━━━━━ Dataset extract ━━━━━

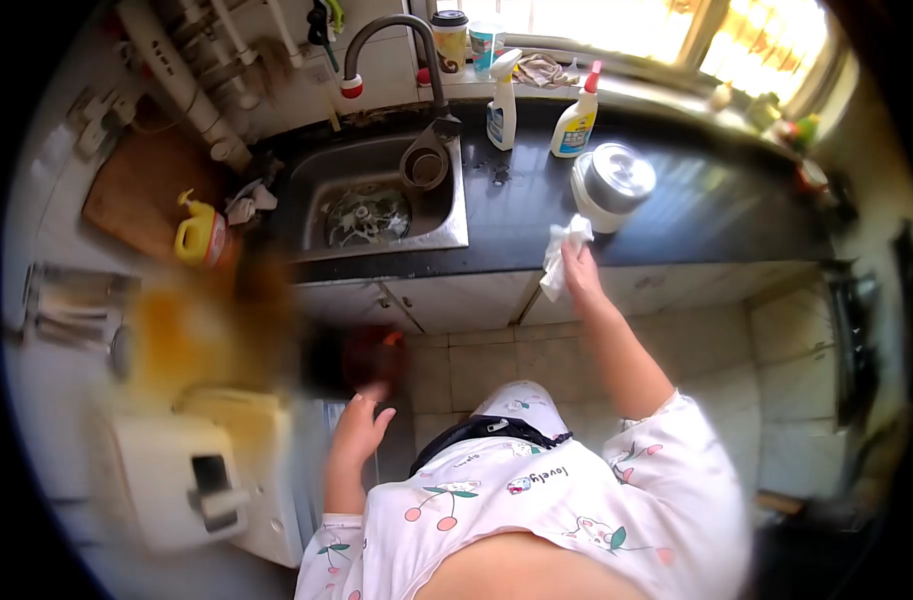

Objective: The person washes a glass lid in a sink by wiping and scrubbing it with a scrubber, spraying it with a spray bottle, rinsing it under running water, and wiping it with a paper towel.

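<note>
My right hand (582, 277) grips a crumpled white cloth (557, 262) at the front edge of the black countertop (507, 220). Just beyond the cloth stands a round white container (599, 211) with a shiny silvery top. My left hand (355, 432) hangs low on the left, thumb spread from the fingers and nothing visible in its grasp. Close beyond its fingertips is a blurred dark red object (377, 355), whose kind I cannot make out.
Left of centre is a steel sink (307, 215) under a curved faucet (435, 60). Two spray bottles (502, 105) (577, 120) stand behind the container. A yellow bottle (199, 235) and a wooden board (142, 190) are at the left. A cream-coloured appliance (167, 480) stands at lower left.
</note>
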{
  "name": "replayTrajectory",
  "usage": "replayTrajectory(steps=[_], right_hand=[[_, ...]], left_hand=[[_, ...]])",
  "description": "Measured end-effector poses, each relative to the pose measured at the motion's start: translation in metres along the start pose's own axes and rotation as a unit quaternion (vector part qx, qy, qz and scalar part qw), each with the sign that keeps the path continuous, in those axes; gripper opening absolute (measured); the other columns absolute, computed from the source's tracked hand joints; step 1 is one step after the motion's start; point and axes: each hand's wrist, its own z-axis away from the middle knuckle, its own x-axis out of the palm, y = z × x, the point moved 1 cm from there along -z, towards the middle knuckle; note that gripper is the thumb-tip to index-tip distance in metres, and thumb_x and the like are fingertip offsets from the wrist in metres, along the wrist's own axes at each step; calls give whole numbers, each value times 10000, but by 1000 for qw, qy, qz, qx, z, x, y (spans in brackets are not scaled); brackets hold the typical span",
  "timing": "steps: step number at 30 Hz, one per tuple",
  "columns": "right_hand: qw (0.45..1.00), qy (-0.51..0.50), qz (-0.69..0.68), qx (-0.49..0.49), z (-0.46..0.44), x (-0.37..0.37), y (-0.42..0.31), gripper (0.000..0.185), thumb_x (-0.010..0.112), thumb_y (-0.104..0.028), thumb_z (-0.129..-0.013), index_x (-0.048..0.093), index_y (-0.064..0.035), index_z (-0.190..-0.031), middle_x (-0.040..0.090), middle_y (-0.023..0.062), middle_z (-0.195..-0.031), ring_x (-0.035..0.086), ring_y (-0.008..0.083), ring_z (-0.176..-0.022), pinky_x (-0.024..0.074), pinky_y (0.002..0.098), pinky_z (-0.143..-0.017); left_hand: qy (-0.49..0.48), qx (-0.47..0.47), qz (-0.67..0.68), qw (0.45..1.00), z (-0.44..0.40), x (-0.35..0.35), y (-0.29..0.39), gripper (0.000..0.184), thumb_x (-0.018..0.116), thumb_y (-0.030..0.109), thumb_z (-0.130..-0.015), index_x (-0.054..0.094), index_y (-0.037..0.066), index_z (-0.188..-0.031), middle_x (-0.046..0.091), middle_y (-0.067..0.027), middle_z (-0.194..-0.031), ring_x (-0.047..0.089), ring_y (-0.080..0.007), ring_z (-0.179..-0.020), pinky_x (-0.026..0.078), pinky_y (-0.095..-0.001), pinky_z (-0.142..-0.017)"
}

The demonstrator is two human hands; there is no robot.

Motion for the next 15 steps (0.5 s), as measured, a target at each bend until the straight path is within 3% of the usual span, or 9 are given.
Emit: replayTrajectory(steps=[2, 3, 5, 6, 7, 9, 11, 13, 15], right_hand=[[945, 91, 283, -133, 16, 13, -10, 574, 534, -307, -856, 336, -3, -1301, 302, 230, -1344, 325, 377, -1214, 264, 411, -1021], [919, 94, 363, -120, -5, 105, 57, 600, 546, -303, -843, 315, -13, -1315, 242, 212, -1387, 262, 366, -1267, 233, 433, -1039], [850, -20, 491, -188, -132, 97, 9, 623, 557, -313, -835, 302, -31, -1328, 191, 190, -1421, 189, 343, -1315, 201, 465, -1053], [837, -38, 529, -131, -130, 77, 21, 641, 572, -317, -824, 293, -54, -1338, 169, 160, -1441, 150, 316, -1339, 176, 498, -1056], [813, -39, 559, -158, -118, 51, 18, 572, 570, -268, -826, 347, -57, -1308, 206, 157, -1430, 194, 317, -1324, 205, 460, -1057], [810, -115, 524, -239, -131, 36, 33, 393, 557, -167, -822, 489, -38, -1187, 341, 167, -1367, 307, 330, -1274, 279, 409, -1032], [861, -118, 433, -238, -151, 68, 39, 228, 533, -68, -805, 589, -10, -1018, 469, 179, -1261, 418, 332, -1196, 355, 371, -981], [896, -86, 369, -234, -176, 71, 14, 145, 527, -20, -781, 611, 3, -897, 564, 138, -1155, 526, 307, -1083, 377, 371, -960], [906, 5, 318, -281, -185, 88, -10, 135, 535, -21, -780, 613, -7, -890, 596, 113, -1100, 565, 301, -1014, 399, 358, -938]], left_hand=[[8, 16, 45, 999, 2, -1, 7, 381, 637, 195, -773, 540, 55, -1114, 548, -189, -1137, 519, -357, -1045, 440, -390, -860], [-63, -43, -32, 997, -37, -67, -15, 384, 630, 178, -779, 533, 45, -1126, 550, -177, -1120, 534, -330, -1018, 444, -371, -854], [0, 11, -28, 1000, -155, -54, 10, 390, 617, 144, -792, 518, 24, -1150, 553, -155, -1088, 564, -276, -965, 452, -332, -840], [-3, -7, 13, 1000, -163, -20, 14, 386, 615, 135, -790, 518, 14, -1144, 555, -153, -1085, 571, -274, -947, 456, -334, -831], [1, 7, 80, 997, -164, 12, 17, 385, 619, 118, -783, 522, 12, -1140, 554, -150, -1087, 573, -265, -936, 456, -326, -824], [30, 5, 151, 988, -181, 17, 13, 357, 626, 88, -769, 542, 5, -1107, 568, -142, -1051, 581, -249, -907, 460, -313, -810], [63, -22, 106, 992, -206, -29, -3, 338, 629, 69, -758, 556, 2, -1081, 578, -137, -1018, 587, -238, -886, 462, -305, -796], [104, -38, 69, 991, -243, -68, 4, 305, 633, 34, -733, 576, -4, -1030, 592, -130, -963, 593, -221, -844, 468, -301, -767], [147, -61, 98, 982, -266, -96, -20, 301, 632, 86, -735, 589, 30, -1028, 601, -126, -968, 587, -272, -878, 465, -325, -764]])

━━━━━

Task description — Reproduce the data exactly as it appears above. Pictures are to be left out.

Expected output —
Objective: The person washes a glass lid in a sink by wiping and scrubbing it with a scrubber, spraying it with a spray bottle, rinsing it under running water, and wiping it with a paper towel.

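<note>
My right hand (582, 277) grips a crumpled white cloth (557, 262) at the front edge of the black countertop (507, 220). Just beyond the cloth stands a round white container (599, 211) with a shiny silvery top. My left hand (355, 432) hangs low on the left, thumb spread from the fingers and nothing visible in its grasp. Close beyond its fingertips is a blurred dark red object (377, 355), whose kind I cannot make out.
Left of centre is a steel sink (307, 215) under a curved faucet (435, 60). Two spray bottles (502, 105) (577, 120) stand behind the container. A yellow bottle (199, 235) and a wooden board (142, 190) are at the left. A cream-coloured appliance (167, 480) stands at lower left.
</note>
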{
  "name": "replayTrajectory",
  "usage": "replayTrajectory(steps=[_], right_hand=[[_, ...]], left_hand=[[_, ...]])",
  "description": "Measured end-effector poses, each relative to the pose measured at the motion's start: translation in metres along the start pose's own axes and rotation as a unit quaternion (vector part qx, qy, qz and scalar part qw), each with the sign that keeps the path continuous, in those axes; gripper opening absolute (measured); the other columns absolute, computed from the source's tracked hand joints; step 1 is one step after the motion's start; point and axes: each hand's wrist, its own z-axis away from the middle knuckle, its own x-axis out of the palm, y = z × x, the point moved 1 cm from there along -z, towards the middle knuckle; note that gripper is the thumb-tip to index-tip distance in metres, and thumb_x and the like are fingertip offsets from the wrist in metres, along the wrist's own axes at each step; calls give whole numbers, each value times 10000, but by 1000 for qw, qy, qz, qx, z, x, y (spans in brackets are not scaled); brackets hold the typical span",
  "timing": "steps: step number at 30 Hz, one per tuple",
  "columns": "right_hand: qw (0.45..1.00), qy (-0.51..0.50), qz (-0.69..0.68), qx (-0.49..0.49), z (-0.46..0.44), x (-0.37..0.37), y (-0.42..0.31), gripper (0.000..0.185), thumb_x (-0.010..0.112), thumb_y (-0.104..0.028), thumb_z (-0.129..-0.013), index_x (-0.048..0.093), index_y (-0.064..0.035), index_z (-0.190..-0.031), middle_x (-0.040..0.090), middle_y (-0.023..0.062), middle_z (-0.195..-0.031), ring_x (-0.035..0.086), ring_y (-0.008..0.083), ring_z (-0.176..-0.022), pinky_x (-0.024..0.074), pinky_y (0.002..0.098), pinky_z (-0.143..-0.017); left_hand: qy (-0.49..0.48), qx (-0.47..0.47), qz (-0.67..0.68), qw (0.45..1.00), z (-0.44..0.40), x (-0.35..0.35), y (-0.29..0.39), gripper (0.000..0.184), thumb_x (-0.018..0.116), thumb_y (-0.030..0.109), thumb_z (-0.130..-0.015), index_x (-0.054..0.094), index_y (-0.037..0.066), index_z (-0.188..-0.031), middle_x (-0.046..0.091), middle_y (-0.067..0.027), middle_z (-0.194..-0.031), ring_x (-0.047..0.089), ring_y (-0.080..0.007), ring_z (-0.179..-0.020), pinky_x (-0.026..0.078), pinky_y (-0.095..-0.001), pinky_z (-0.142..-0.017)"
}

The demonstrator is two human hands; there is no robot.

Motion for the next 15 steps (0.5 s), as measured, a target at each bend until the straight path is within 3% of the usual span, or 9 are given.
Emit: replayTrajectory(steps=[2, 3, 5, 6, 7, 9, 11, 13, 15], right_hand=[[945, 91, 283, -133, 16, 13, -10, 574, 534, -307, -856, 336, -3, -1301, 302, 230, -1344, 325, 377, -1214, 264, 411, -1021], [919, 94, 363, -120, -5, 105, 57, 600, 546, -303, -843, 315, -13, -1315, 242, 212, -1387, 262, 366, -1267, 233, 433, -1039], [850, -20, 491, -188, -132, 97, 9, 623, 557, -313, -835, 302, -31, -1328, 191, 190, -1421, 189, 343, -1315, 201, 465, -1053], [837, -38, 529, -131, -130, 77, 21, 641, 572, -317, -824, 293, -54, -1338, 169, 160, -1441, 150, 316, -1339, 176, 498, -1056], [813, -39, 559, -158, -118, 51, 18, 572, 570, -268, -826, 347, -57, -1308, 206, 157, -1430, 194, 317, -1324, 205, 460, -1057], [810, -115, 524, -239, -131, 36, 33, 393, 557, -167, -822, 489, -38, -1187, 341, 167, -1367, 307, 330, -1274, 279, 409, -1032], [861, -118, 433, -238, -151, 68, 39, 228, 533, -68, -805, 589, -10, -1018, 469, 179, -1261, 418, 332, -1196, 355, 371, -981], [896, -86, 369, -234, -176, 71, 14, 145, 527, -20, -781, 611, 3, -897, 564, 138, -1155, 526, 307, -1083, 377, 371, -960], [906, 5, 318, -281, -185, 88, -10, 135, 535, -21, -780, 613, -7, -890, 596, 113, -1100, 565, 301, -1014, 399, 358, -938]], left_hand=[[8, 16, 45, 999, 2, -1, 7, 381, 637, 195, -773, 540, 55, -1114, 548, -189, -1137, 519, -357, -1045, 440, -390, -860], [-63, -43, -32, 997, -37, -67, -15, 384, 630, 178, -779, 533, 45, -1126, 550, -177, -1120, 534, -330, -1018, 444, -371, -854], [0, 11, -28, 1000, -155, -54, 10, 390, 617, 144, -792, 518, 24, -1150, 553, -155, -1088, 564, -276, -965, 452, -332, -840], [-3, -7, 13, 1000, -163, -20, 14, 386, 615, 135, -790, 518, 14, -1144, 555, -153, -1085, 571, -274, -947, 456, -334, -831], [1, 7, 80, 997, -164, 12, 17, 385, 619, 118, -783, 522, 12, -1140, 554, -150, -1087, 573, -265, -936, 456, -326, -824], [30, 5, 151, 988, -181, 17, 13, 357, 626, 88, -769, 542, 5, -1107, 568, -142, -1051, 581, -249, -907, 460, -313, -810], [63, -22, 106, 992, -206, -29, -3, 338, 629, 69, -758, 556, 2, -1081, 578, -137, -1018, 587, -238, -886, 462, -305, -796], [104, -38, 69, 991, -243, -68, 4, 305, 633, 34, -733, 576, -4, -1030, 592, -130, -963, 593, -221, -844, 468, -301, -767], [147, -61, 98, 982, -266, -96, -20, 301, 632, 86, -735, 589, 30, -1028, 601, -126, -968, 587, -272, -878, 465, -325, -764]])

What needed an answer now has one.